NEW YORK — Two employee-led organizations advocating for diversity in the PR and advertising industries have formally joined forces, creating a united front in their effort to hold agencies accountable for racial inequities — and push for change.

The merger of Hold the PRess and the ad industry’s 600 & Rising creates a movement more than 3,800 people strong, a group of both Black employees and non-Black allies bound by their common goal of having PR, ad and marketing agencies answer demands aimed at disassembling systemic racism in the communications business.

Hold the PRess, which has garnered more than 300 petitioners, is lobbying the industry to come clean by July 31 in terms of providing the number of their Black employees, including executives; accounts that are Black-owned businesses; and diversity & inclusion action plans. Agencies that have not shared their diversity data and action plans to diversify moving forward will be listed on the group's website beginning in August.

Launched in June by four Black women who work in PR — Sade Ayodele, Nysah Warren, Fatou Barry and Enoma Owens — Hold The PRess was created in response to agencies' early responses to recent civil rights protests, which organizers called “tone-deaf and out-of-touch messages on their social media channels as a sign of solidarity with the Black Lives Matter movement.”

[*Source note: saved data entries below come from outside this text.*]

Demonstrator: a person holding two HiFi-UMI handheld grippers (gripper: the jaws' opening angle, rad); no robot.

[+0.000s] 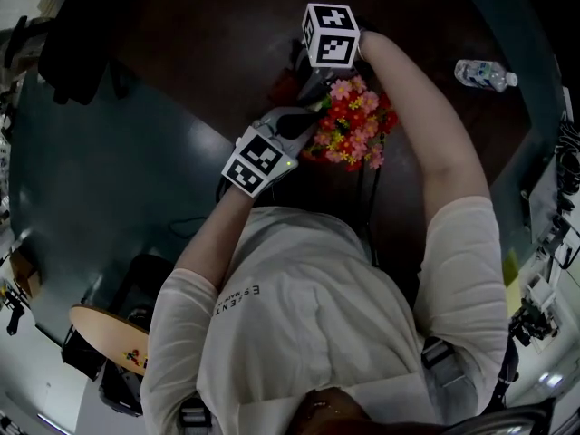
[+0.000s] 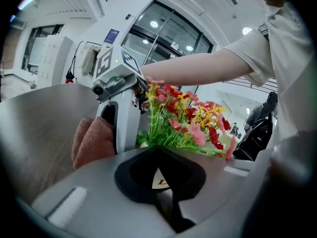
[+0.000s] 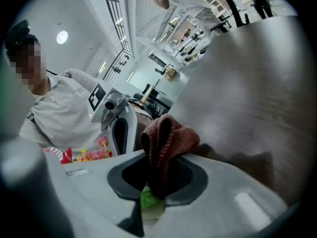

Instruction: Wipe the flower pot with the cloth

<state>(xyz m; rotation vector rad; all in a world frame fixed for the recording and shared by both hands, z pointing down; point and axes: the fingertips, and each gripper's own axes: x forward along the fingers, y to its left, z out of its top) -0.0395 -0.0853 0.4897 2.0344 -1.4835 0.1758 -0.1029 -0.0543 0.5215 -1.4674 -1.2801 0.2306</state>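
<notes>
Head view: flower pot [image 1: 350,127] sits on the surface [image 1: 217,43], a tool on each side. Left gripper view: left tool [image 2: 159,180] is pinched tight on what looks like its rim. Right gripper view: right tool [image 3: 151,186] clamps the cloth [image 3: 171,135], so brace the pot and wipe gently.

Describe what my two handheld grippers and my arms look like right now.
The left gripper and right gripper both have smooth light-grey plastic bodies, with a black lining round the jaw opening. Each carries a white cube printed with black square markers: the left cube and the right cube. You wear a pale short-sleeved shirt, which leaves your forearms bare.
</notes>
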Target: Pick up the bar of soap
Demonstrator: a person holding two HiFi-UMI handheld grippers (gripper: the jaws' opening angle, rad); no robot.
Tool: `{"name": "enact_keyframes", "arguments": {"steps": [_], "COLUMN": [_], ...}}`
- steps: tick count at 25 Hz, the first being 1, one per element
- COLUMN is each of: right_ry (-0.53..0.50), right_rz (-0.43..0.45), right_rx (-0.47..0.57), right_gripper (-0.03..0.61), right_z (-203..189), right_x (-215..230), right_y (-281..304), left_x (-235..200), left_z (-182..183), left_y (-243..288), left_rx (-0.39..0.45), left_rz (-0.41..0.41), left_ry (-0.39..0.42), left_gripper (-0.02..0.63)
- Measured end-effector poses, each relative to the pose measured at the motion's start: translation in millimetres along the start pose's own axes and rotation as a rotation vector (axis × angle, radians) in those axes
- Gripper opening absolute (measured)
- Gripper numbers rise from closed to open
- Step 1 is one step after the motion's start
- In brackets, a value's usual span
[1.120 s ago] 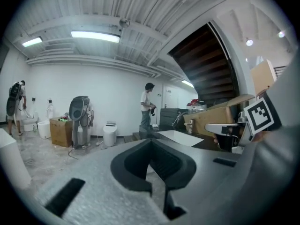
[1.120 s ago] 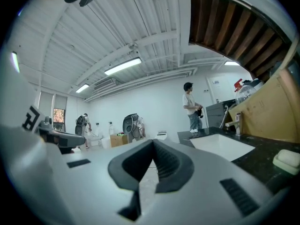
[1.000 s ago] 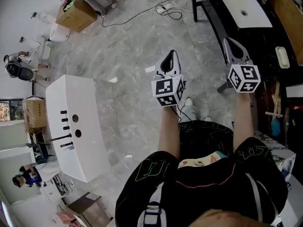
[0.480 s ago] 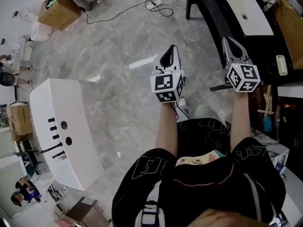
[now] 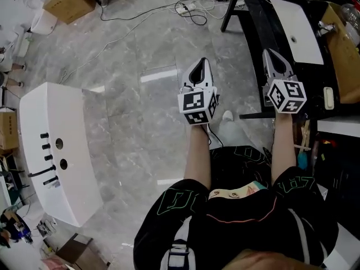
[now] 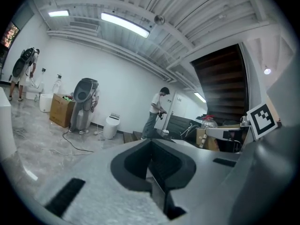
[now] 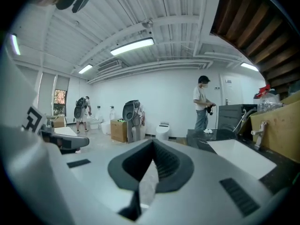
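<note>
Bar of soap: pale, rounded oblong; on dark bench, just right of right tool, not touching. Right tool and left tool: grey, tapered, jaws closed, nothing held.

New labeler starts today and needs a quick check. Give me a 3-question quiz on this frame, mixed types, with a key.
1. True or false: the right gripper has something between its jaws.
2. In the head view, the white basin unit lies: A) on the person's left B) on the person's right C) between the two grippers.
3. Which gripper is nearer the black table?

Key:
1. False: the jaws are together with nothing between them.
2. A.
3. The right gripper. The left gripper is over bare grey floor.
</note>
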State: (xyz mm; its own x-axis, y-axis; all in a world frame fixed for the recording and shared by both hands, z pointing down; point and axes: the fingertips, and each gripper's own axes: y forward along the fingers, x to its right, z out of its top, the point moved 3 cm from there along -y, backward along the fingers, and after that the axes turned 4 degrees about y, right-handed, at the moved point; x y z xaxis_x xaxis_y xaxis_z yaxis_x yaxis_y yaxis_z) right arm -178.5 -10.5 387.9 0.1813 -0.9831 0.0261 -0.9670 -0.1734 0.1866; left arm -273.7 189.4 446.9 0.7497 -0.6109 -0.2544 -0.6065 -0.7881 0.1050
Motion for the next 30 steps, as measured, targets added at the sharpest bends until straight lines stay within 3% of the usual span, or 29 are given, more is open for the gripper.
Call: {"name": "enact_keyframes", "arguments": {"steps": [5, 8, 17, 24, 30], "right_ry": [0.009, 0.013, 0.122, 0.174, 0.213], "right_rz": [0.003, -0.037, -0.252, -0.368, -0.52], "right_rx": [0.029, 0.032, 0.066, 0.065, 0.104], "right_gripper": [0.005, 0.005, 0.005, 0.005, 0.005], "right_z": [17, 18, 8, -4, -3], "right_x": [-11, 8, 124, 213, 300], "right_y": [10, 5, -25, -36, -75], "left_x": [-19, -5, 96, 159, 248], "left_z": [17, 22, 1, -10, -15], "left_y": [5, 26, 116, 191, 250], "left_rx": [0.007, 0.001, -0.093, -0.145, -0.151], "left_rz": [0.016, -0.026, -0.271, -0.375, -0.537], "left_ry": [0.016, 0.033, 0.119, 0.158, 0.2], "left_gripper": [0.008, 0.008, 0.008, 0.008, 0.008]}}
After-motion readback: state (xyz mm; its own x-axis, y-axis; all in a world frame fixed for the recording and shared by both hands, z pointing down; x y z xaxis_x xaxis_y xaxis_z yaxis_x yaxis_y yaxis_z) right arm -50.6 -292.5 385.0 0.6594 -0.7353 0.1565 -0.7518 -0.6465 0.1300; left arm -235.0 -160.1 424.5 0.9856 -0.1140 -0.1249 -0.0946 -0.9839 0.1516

600 & Rising, meantime, has called on the ad industry to answer 12 demands aimed at diversifying agencies including committing to improving Black representation at all staff levels including leadership; tracking and publicly reporting diversity data on an annual basis; and auditing policies and culture to ensure equity and inclusion. WPP has committed to taking all 12 of those actions, including publishing the diversity data for the company as a whole.

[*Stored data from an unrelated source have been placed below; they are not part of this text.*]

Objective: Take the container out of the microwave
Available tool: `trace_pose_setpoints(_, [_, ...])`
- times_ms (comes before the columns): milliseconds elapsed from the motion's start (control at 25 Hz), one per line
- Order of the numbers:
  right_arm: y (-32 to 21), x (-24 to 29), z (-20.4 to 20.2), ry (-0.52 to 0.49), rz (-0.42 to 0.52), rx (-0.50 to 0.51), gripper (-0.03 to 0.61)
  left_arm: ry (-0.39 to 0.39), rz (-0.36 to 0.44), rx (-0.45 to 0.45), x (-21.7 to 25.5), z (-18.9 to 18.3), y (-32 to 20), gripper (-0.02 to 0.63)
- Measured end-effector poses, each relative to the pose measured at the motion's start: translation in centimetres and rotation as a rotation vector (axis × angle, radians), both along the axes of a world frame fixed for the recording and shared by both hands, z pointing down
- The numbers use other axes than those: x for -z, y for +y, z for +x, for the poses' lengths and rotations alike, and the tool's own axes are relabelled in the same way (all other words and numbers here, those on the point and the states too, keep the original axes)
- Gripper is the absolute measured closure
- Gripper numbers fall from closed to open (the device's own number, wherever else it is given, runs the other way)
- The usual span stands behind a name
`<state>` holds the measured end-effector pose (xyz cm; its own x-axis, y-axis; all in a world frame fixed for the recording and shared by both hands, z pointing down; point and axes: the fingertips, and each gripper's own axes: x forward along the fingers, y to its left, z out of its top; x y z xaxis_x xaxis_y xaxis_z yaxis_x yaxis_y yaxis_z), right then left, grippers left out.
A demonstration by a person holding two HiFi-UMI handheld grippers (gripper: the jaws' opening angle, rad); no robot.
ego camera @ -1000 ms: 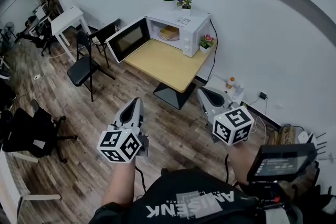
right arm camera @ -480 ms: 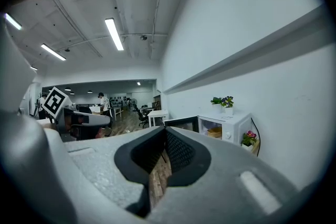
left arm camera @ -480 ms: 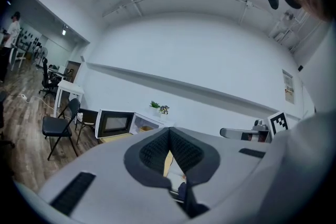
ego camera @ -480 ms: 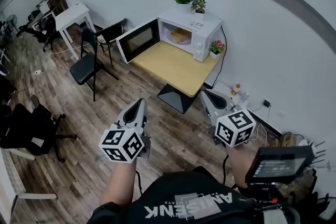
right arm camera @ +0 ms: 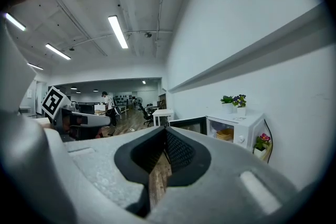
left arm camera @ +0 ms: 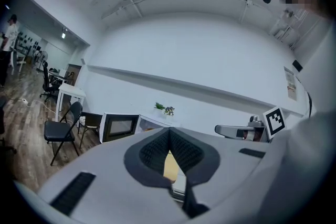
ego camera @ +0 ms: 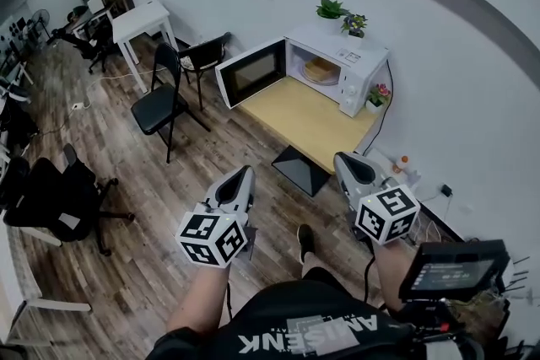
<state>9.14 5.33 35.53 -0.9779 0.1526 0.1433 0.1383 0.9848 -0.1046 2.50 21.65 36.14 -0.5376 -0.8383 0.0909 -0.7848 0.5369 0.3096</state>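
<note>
Floorboards point(ego camera: 169, 173) separate us from the open microwave point(ego camera: 361, 63), upper right. We hold the left gripper point(ego camera: 243, 177) and right gripper point(ego camera: 346, 163) closed and empty, since the container point(ego camera: 320, 69) is beyond reach.

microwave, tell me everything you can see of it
The microwave is a white box standing at the back of a light wooden table, close to the wall. Its door, white-framed with a dark window, hangs wide open to the left. Inside the white cavity sits a round tan container. Two small potted plants stand on its top, and the control panel is at the right of its front.
</note>
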Motion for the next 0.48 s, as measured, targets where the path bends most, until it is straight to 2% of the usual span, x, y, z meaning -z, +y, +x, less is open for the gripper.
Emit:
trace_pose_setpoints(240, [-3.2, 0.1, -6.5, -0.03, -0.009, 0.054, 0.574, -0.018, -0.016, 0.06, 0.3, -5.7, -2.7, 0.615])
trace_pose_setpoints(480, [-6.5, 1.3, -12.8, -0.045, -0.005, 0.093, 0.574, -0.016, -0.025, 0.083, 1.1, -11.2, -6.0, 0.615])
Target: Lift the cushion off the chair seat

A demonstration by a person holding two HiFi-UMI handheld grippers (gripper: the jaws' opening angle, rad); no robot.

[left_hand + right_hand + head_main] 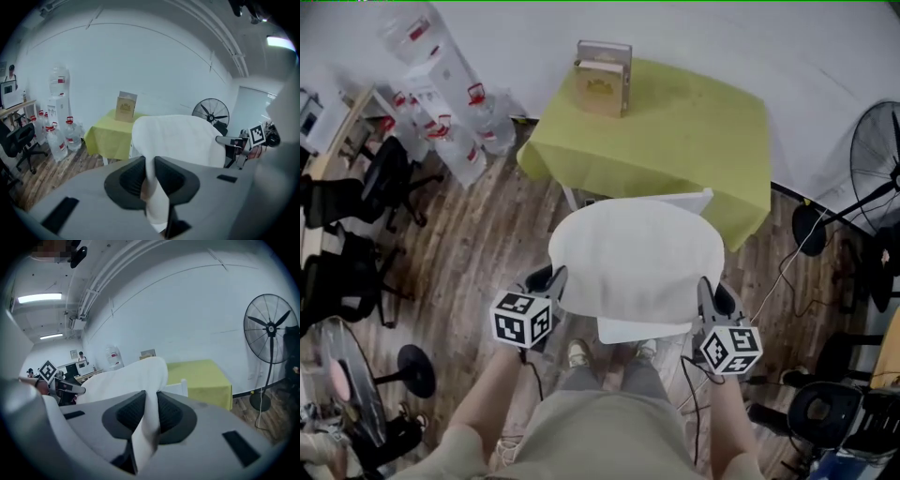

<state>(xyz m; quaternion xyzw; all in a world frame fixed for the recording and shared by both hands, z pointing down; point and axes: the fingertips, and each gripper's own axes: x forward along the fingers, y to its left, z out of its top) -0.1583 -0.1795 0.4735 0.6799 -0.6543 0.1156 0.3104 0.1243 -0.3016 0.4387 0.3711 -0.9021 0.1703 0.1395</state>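
- The left gripper (150,174) has its fingers (127,180) clamped on the left edge of the white cushion (178,138).
- The right gripper (151,414) has its fingers clamped on the cushion's right edge.
- The cushion hangs between them, above the white chair (643,330).
- Beyond the chair stands a yellow-covered worktop (694,131).

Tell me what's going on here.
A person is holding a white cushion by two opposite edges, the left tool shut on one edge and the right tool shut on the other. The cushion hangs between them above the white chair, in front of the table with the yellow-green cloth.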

Hold the PRess will operate as an extension of 600 & Rising, maintaining its focus on PR agencies. According to the Harvard Business Review's analysis of the federal labor statistics, the public relations industry is 89.7% White, 8.3% Black, 2.6% Asian and 5.7% Hispanic or Latinx.

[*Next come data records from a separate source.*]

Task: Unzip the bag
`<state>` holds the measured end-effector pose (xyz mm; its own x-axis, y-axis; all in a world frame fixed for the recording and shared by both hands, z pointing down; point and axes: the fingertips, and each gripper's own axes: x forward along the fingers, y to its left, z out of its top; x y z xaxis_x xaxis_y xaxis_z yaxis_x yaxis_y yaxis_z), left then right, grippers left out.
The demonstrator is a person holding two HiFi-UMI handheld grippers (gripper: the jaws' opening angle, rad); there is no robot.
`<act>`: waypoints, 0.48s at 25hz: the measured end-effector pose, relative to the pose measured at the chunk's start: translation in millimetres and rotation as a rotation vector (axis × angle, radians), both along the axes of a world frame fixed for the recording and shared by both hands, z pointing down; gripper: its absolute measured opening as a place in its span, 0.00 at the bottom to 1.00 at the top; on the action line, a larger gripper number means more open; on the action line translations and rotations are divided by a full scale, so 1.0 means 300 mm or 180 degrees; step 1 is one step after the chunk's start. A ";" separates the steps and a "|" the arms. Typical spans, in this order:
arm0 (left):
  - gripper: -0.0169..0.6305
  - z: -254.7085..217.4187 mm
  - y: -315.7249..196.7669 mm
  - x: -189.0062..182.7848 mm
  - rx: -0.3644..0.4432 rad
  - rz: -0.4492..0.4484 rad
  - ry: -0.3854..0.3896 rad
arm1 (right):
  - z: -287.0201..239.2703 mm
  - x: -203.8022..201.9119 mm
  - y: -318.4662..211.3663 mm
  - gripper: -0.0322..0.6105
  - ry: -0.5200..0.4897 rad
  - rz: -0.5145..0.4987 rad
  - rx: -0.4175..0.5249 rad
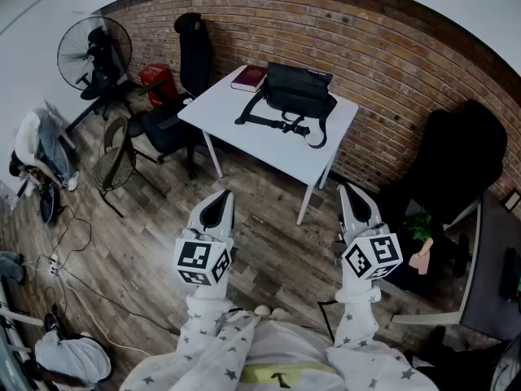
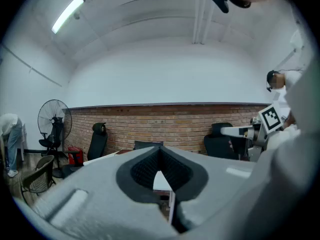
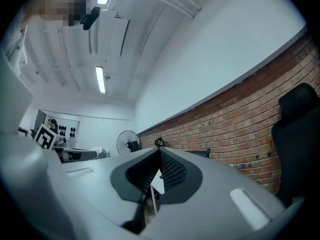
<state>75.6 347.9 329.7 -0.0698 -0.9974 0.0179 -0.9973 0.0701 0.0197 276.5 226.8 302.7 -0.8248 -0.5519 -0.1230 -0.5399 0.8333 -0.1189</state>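
A black bag (image 1: 297,92) with a loose strap lies on a white table (image 1: 269,141) by the brick wall, far ahead of me in the head view. My left gripper (image 1: 218,204) and right gripper (image 1: 352,195) are both held up over the wooden floor, well short of the table, jaws shut with nothing in them. In the left gripper view the left gripper (image 2: 160,151) has its pads together, and only the bag's top (image 2: 148,144) peeks above it. The right gripper (image 3: 159,154) in its own view is likewise shut and points along the wall.
A dark red book (image 1: 249,77) lies on the table beside the bag. Black office chairs (image 1: 191,55) stand left of the table and another (image 1: 456,169) to its right. A standing fan (image 1: 95,54), a wire chair (image 1: 114,165) and floor cables (image 1: 73,251) lie left.
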 end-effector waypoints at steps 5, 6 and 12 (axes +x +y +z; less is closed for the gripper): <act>0.02 -0.001 -0.006 0.012 0.0003 0.0009 -0.0012 | 0.003 0.012 -0.011 0.04 -0.0039 0.0013 -0.0021; 0.02 -0.002 -0.006 0.011 0.0002 0.0005 -0.0011 | 0.002 0.013 -0.013 0.04 -0.0049 0.0015 -0.0028; 0.02 -0.001 -0.019 0.007 -0.0005 -0.0039 0.0015 | -0.002 0.013 -0.029 0.04 -0.0102 -0.0015 -0.0047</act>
<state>77.8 342.2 329.3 -0.0820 -0.9964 0.0199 -0.9963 0.0825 0.0242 280.4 218.2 302.0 -0.8232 -0.5499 -0.1411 -0.5316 0.8339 -0.1483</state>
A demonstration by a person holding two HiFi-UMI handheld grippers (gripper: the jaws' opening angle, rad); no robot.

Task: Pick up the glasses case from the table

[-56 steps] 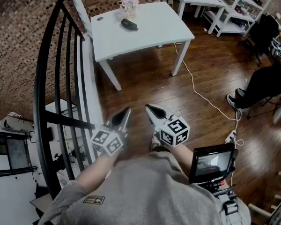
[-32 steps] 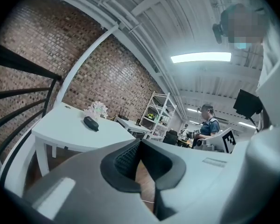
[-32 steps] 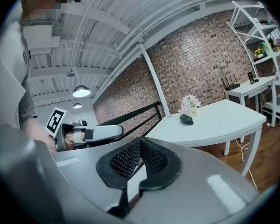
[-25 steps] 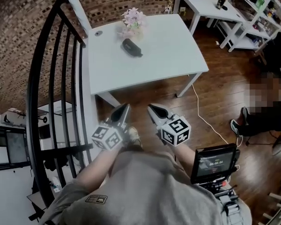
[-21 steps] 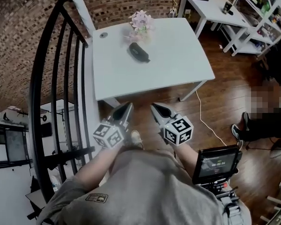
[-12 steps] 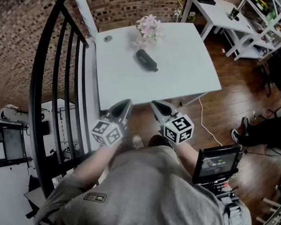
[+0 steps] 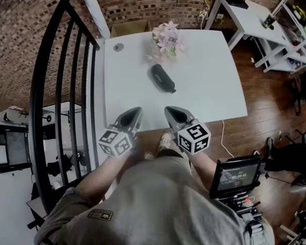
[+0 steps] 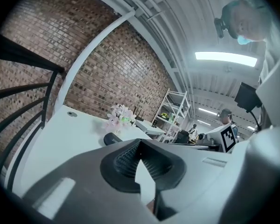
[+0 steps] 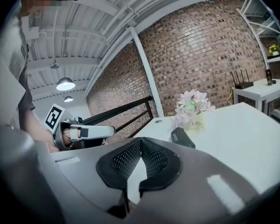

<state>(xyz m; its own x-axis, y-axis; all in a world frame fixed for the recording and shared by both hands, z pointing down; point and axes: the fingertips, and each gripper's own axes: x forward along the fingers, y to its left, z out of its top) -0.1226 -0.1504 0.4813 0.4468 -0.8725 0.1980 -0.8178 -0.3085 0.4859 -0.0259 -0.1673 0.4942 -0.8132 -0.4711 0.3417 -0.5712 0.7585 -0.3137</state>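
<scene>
Shut tip to tip on nothing at the left gripper [image 7: 132, 113], and likewise at the right gripper [image 7: 171, 111], side by side at the near edge of the white table [image 7: 209, 91]. Farther out, near the table's middle and well apart from both pairs of tips, lying flat and slanted: the dark glasses case [image 7: 163, 78], just in front of a pot of pale pink flowers [image 7: 168, 37]. Beyond, a small round disc [image 7: 118, 47] by the far left corner, a black railing [image 7: 61, 86] along the left side, and a brick wall [image 7: 158, 1] behind.
</scene>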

“Hold the PRess has always been about truly holding the public relations industry accountable for its lack of diversity,” said Ayodele. “By collaborating with 600 & Rising, we are able to bring a cohesive front to advertising and public relations and be coordinated in the steps toward meaningful change for Black talent. We’re looking forward to working together to make progress a reality.”

Ayodele has been named to 600 & Rising's board of directors as the PR agency relations chair. The remaining founders will assume roles on 600 & Rising's PR agency relations committee.